But just as she was celebrating the fact of Gideon Davies' return to his music, the rest of the orchestra started grinding away. A CD, Libby thought despairingly. It was Rafe's little pep talk for Gideon's ears: See how you once played the music, Gideon? You did it then. You can do it now.

Why
, Libby wondered, wouldn't they leave him the hell alone? Did they think he'd start playing if they bugged him enough? Because they sure as hell were beginning to bug her. “He's more than this stupid
music
,” she snarled at the ceiling above her.

She left the kitchen and marched to her own small CD player. There, she selected a disk that was guaranteed to drive Raphael Robson right up the wall. It was bubble gum squared, and she played it loud. Just for good measure, she opened her windows. Banging on the floor above ensued in short order. She turned the volume up to full blast. Time for a nice long bath, she thought. Bubble-gum music was, like,
so
perfect for soaking, soaping, and singing along.

Thirty minutes later, bathed and dressed and feeling that she'd made her point, Libby turned off the CD player and listened for any more sounds from above. Silence. She'd made her point.

She left the flat and popped her head above the level of the street to see if Rafe's car was still in the square. The Renault was gone, which meant Gideon might be ready for a visit from someone who cared more about him as a person than as a musician. She trotted up the stairs from her flat to his front door, where she gave a hearty knock.

No answer prompted her to turn back to the square, taking a look for Gideon's Mitsubishi and seeing the GPS five cars along. Libby frowned, gave another knock, and called out, “Gideon? You still in there? It's me.”

This roused him. The dead bolt was released from the other side of the door. The door swung open.

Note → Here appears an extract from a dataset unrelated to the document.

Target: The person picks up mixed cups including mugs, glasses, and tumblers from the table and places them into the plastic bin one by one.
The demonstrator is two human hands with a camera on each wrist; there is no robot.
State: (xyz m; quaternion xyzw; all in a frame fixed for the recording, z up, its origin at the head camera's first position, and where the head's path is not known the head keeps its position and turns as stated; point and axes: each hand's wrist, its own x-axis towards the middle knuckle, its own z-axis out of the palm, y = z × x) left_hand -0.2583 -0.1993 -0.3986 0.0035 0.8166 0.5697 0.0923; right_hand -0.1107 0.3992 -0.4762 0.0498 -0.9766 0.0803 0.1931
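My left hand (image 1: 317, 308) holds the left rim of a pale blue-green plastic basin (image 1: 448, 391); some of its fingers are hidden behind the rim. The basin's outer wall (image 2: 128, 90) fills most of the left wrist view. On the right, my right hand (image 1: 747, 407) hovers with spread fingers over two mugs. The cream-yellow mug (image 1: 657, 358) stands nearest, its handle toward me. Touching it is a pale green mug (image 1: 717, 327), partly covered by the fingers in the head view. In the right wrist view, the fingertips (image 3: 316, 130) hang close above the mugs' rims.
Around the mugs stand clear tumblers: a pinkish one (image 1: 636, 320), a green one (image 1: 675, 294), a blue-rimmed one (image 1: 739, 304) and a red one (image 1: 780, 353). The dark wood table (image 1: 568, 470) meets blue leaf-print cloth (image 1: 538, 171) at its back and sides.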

Libby said, “Hey, sorry about the music. I sort of lost control and—” She cut her own words off. He looked like hell. True, he hadn't looked good in weeks, but now he was positively bird-doo on a cracker. Libby's first thought was that Rafe Robson had worked Gideon over by making him listen to his own recordings. Bastard, she thought.

She said, “Where's good ol' Rafe? Gone to make his report to your dad?”

Gideon merely stepped back from the door and let her in. He went up the stairs, and she followed him. His destination was where he'd obviously been when she'd knocked on his door: the bedroom. The imprint of his head on the pillow and his body on the bed looked pretty recent.

A dim light was burning on the bedside table, and the shadows not dispelled by its glow fell on Gideon's face and made him look cadaverous. He'd been surrounded by an aura of anxiety and defeat since the Wigmore debacle, but Libby saw that there was something more edging that aura now, something that looked … what? Excruciating, she realised. So she said, “Gideon, what's wrong?”

He said simply, “My mother's been murdered.”

She blinked. Her jaw dropped. She snapped it closed. “Your
mom
? Your
mother
? Oh
no
. When? How? Holy
shit
. Sit down.” She urged him over to his bed and he sat, his hands hanging limply between his knees. “What happened?”

Gideon told her what little there was to know. He concluded with, “Dad was asked to identify her body. The police've been to see him since. A detective, Dad said. He rang a while ago.” Gideon clutched his arms around himself, bent forward, and rocked like a child. He said, “That's it, then.”

“What?” Libby asked.

“There's no hope after this.”

“Don't say that, Gideon.”

“I might as well be dead, too.”

“Jeez. Hey. Don't
say
that.”

“It's the truth.” He shivered as he said this and glanced round the room as if looking for something while he continued to rock.

Libby thought about what it meant that his mother was dead. She said, “Gideon, you're going to get through all this. You're going to get past it,” and she tried to sound like she really meant those words, like whether he played his music or not was as important to her as it was to him.

She noticed that his shivering had turned to trembling. At the foot of his bed was a knitted blanket, and she grabbed this and dropped it around his thin shoulders. “You want to talk about it?” she asked him. “About your mom? About … I don't know … anything?” She sat beside him and put her arm around him. She used her other hand to close the blanket at his throat till he grasped it as well and clutched it.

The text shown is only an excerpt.